* **TASK STATEMENT**
Your reply must contain the full listing below, reproduced exactly, but no pictures.

* **INPUT DATA**
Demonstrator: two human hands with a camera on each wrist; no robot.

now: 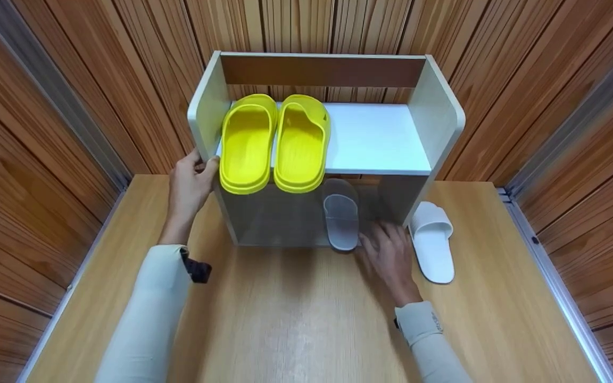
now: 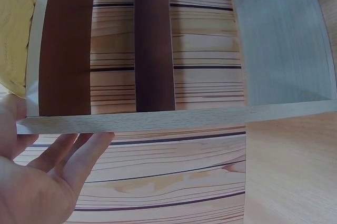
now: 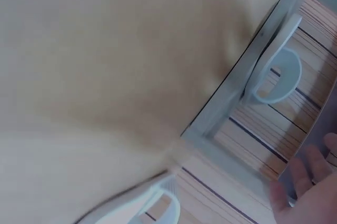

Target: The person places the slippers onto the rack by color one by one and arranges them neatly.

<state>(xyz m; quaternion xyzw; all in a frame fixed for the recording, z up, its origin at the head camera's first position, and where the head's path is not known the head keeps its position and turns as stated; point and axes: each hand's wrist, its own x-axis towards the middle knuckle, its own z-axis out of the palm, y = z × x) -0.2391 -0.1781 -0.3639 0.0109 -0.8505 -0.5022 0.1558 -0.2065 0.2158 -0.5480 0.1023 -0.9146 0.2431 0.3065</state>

* **YOUR RESPONSE**
Demonstrator: two human hands with a camera on each wrist; no robot.

now: 
now: 
now: 

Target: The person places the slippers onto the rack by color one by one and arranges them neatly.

<state>(xyz m; quaternion xyzw; all in a frame fixed for the recording, z up, its origin at the head camera's first position, and where the head's path is not known the head keeps its position and turns as stated; point and axes: each hand's wrist, its own x-axis towards the middle knuckle, its own z-axis out of the palm, y = z × x) -0.2391 -0.1781 -0.3639 0.0109 -0.8505 -0.5022 0.1558 -0.2065 0.2158 -0.5480 0.1023 -0.9146 0.2431 0.3065</state>

This answer is now complete.